Among the findings one was included to the effect that the Donaldson Realty Company occupied space on the fifth floor of the new building, but such finding is not supported by evidence. Only one witness was sworn for the plaintiff and he was well versed in its affairs: He testified that the Realty Company maintained no office or staff of employees and had no employees except an accountant (part time) at six hundred dollars a year to keep records. There was no evidence where the records were lodged. It had no physical properties and the sole witness for the plaintiff said that it had no use for the space and that it was rented to outside tenants. He said that the Donaldson Realty Company had the privilege of renting to tenants, but did not dispute the record evidence that the fifth floor was leased by written lease to the Northwestern National Bank. The privilege was evidently extended merely to enable the Donaldson Realty Company to endeavor to secure tenants for the bank to minimize its liability upon its guaranty contract. The finding requested by the government “that plaintiff had no use for the space and that it at no time occupied the space” is in accordance with the .undisputed evidence.
It will be observed that the court did not find that the $24,705.05 disbursement to the Northwestern National Bank, which is the subject of the controversy, was a payment of “rentals or other payments required to be made as a condition to the continued use or possession, for the purposes of the trade or business of property” on the part of the Donaldson Realty Company. The facts as found would not justify the deduction of the item under those provisions of the deduction statute which relate to rentals. Section 23, Revenue Act 1932, c. 209, 47 Stat. 169, Revenue Act 1932, § 23, 47 Stat. 169; New Colonial Ice Co. v. Helvering, 292 U.S. 435, 54 S.Ct. 788, 78 L.Ed. 1348; Duffy v. Central R. R., 268 U.S. 55, 45 S.Ct. 429, 69 L.Ed. 846.
We think it is equally clear that the deduction could not be justified as a loss sustained by the taxpayer during the taxable year and not compensated for by insurance or otherwise within section .23, supra, (f). It is undisputed, as the court found, that the money was paid out in accordance with and to discharge the obligation evidenced by the taxpayer’s written contract of rental guaranty executed in 1929, which was in words and figures as follows:
“Rental Guaranty.
“Guaranty of Fifth Floor Rentals by Donaldson Realty Company.
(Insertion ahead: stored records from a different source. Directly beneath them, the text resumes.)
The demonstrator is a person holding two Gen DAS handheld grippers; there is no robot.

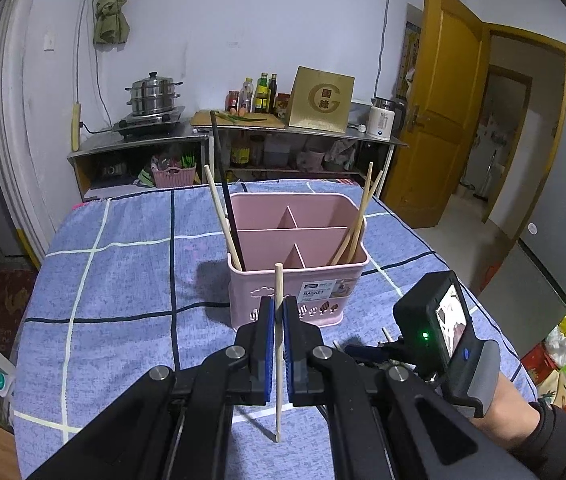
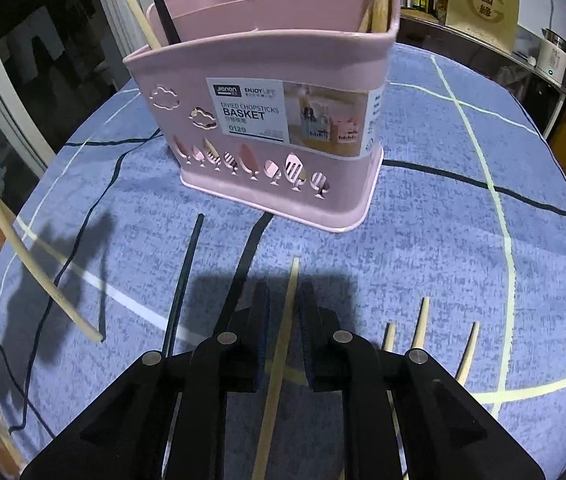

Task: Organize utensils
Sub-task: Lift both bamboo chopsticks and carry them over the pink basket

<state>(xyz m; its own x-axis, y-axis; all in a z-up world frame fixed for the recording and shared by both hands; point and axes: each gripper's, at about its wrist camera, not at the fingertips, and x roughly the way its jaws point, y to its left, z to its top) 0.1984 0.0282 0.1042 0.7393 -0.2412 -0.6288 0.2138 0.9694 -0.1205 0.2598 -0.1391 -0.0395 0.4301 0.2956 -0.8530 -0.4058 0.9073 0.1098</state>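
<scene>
A pink divided chopstick basket [image 1: 297, 264] [image 2: 267, 92] stands on the blue checked cloth. It holds a wooden and a black chopstick at its left end and wooden ones at its right end. My left gripper [image 1: 278, 312] is shut on a wooden chopstick [image 1: 278, 344], held upright in front of the basket; that chopstick also shows at the left in the right wrist view [image 2: 11, 236]. My right gripper [image 2: 285, 300] is low over the cloth, its jaws apart around a wooden chopstick [image 2: 279, 360] lying there. A black chopstick [image 2: 183, 280] lies to its left, three wooden ones [image 2: 419, 328] to its right.
The right hand-held gripper body [image 1: 443, 328] sits at the table's right side. Behind the table is a steel counter [image 1: 243, 132] with a pot, bottles, a box and a kettle. A yellow door [image 1: 443, 100] stands open at the right.
</scene>
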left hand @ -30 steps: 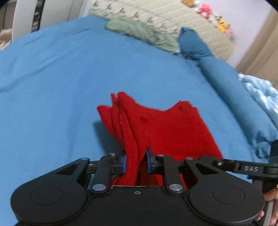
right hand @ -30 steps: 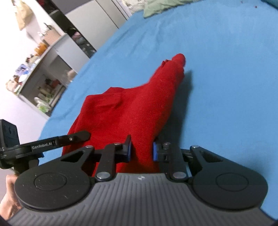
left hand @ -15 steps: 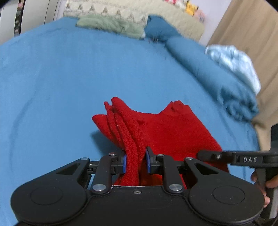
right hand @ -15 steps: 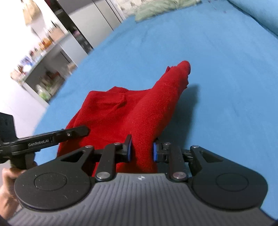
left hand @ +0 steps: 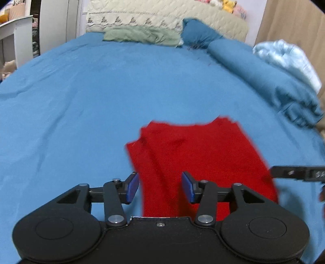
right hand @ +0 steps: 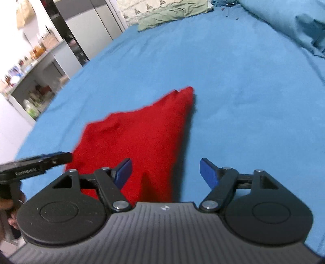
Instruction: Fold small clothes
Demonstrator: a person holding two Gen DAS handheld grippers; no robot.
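Note:
A red garment (left hand: 199, 160) lies folded and flat on the blue bed sheet (left hand: 81, 97). It also shows in the right wrist view (right hand: 142, 138). My left gripper (left hand: 160, 185) is open over the garment's near left edge, holding nothing. My right gripper (right hand: 165, 172) is open over the garment's near right edge, holding nothing. A finger of the right gripper reaches into the left wrist view (left hand: 296, 172), and a finger of the left gripper reaches into the right wrist view (right hand: 36, 164).
A green cloth (left hand: 142, 35) lies at the head of the bed by a quilted headboard (left hand: 162, 14). A rolled blue duvet (left hand: 264, 71) and a pale blue blanket (left hand: 288, 54) lie along the right. Shelves and cabinets (right hand: 40, 67) stand beyond the bed's left side.
Both grippers have opened and let go of the red garment, which has dropped flat onto the sheet. Both views have tilted up and pulled back a little.

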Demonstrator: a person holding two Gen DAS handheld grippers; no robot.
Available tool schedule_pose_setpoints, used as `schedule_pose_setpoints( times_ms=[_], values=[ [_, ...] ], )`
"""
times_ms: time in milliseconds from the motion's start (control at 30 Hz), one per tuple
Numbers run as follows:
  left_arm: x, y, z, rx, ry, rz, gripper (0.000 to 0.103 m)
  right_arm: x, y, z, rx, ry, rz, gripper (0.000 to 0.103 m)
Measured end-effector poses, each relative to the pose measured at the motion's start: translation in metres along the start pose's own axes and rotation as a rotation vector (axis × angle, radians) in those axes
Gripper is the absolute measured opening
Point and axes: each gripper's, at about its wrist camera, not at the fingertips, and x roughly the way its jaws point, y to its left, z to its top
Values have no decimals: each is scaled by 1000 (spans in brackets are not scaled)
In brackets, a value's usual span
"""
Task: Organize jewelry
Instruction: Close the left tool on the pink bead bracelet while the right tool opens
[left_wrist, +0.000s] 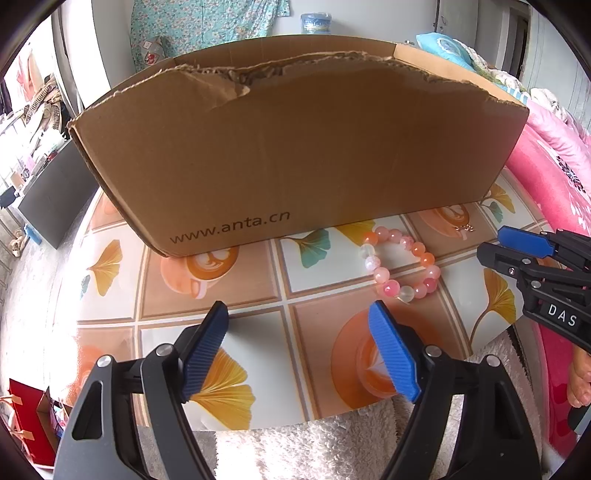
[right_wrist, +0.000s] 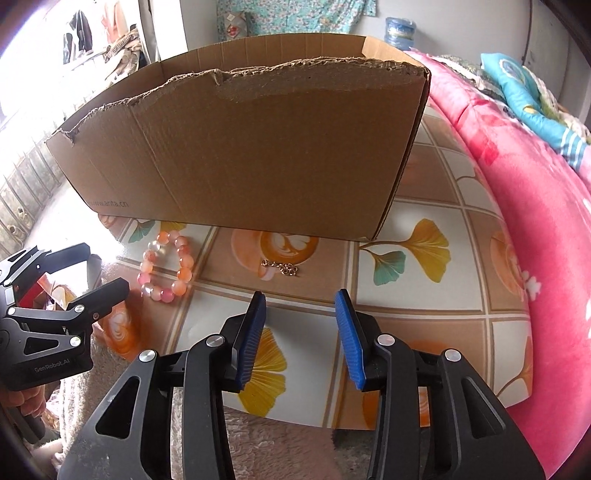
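Pink bead bracelet (left_wrist: 402, 264) flat, long axis toward box (left_wrist: 295, 147); both claws released, empty.

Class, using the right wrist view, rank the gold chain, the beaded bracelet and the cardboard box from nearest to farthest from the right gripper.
1. Gold chain, just ahead of the right gripper.
2. Beaded bracelet, ahead-left.
3. Cardboard box, behind both.
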Motion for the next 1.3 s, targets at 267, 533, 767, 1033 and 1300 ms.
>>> schedule_pose_setpoints(
  times_ms=[267,533,767,1033,1300],
  values=[
    [-30,-10,-1,37,-160,-86,76,1,-15,1,18,-2,34,38],
    [-39,-61,2,213,-211,-258,59,2,-29,2,47,-10,63,38],
    [-7,-66,12,206,-117,-238,43,4,-36,4,57,-14,83,38],
    [9,-60,18,189,-84,-165,29,6,-40,4,60,-13,88,38],
    [11,-48,20,134,-73,-141,12,6,-39,4,55,-12,84,38]
  ],
)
“Agreement, Made this 15th day of February, 1929, by and between Northwestern Bank Building Company, a corporation, party of the first part (hereinafter called the ‘Building Company’), and Donaldson Realty Company, a corporation, party of the second part, (hereinafter called the ‘Realty Company’), “Witnesseth:
“In consideration of the Building Company signing and delivering that certain contract between the parties hereto and The Northwestern National Bank of Minneapolis, Minnesota, bearing even date herewith, it is agreed by and between the parties hereto as follows:.
“During the five year period commencing with the date rentals accrue against The Northwestern National Bank of Minneapolis, Minnesota, under that certain lease between the Building Company and said Bank bearing even date herewith, or such later date as the fifth floor of the building of the Building Company hereinafter re
“At the end of the first three (3) months of said period the Realty Company will pay to the Building Company the amount by which Eleven Thousand Eight Hundred and Twelve and 50/100 ($11,812.50) Dollars exceeds the gross rentals accrued during said three (3) months period for space on the fifth floor of the Building Company’s building referred to in that certain contract between the parties hereto and The Northwestern National Bank of Minneapolis, Minnesota, bearing even date herewith. Payments similarly computed shall be made by the Realty Company to the Building Company covering each succeeding three (3) months periods during said five-year period. If for any such three (3) months period such rentals accrued during said three (3) months period for space upon said fifth floor exceed Eleven Thousand Eight Hundred and Twelve and 50/100 ($11,812.50) Dollars, such excess shall be carried forward and applied against and used to decrease the next succeeding payment or payments to be made by the Realty Company.
“If at the end of the five-year period the total rentals accrued for said fifth floor space, plus payments by the Realty Company, shall have exceeded Two Hundred Thirty Six Thousand Two Hundred and Fifty and 0/100 ($236,250.00), then such excess shall be refunded to the Realty Company by the Building Company, provided, However, that the amount of such refund shall not exceed the total of the amounts theretofore paid by the Realty Company hereunder.”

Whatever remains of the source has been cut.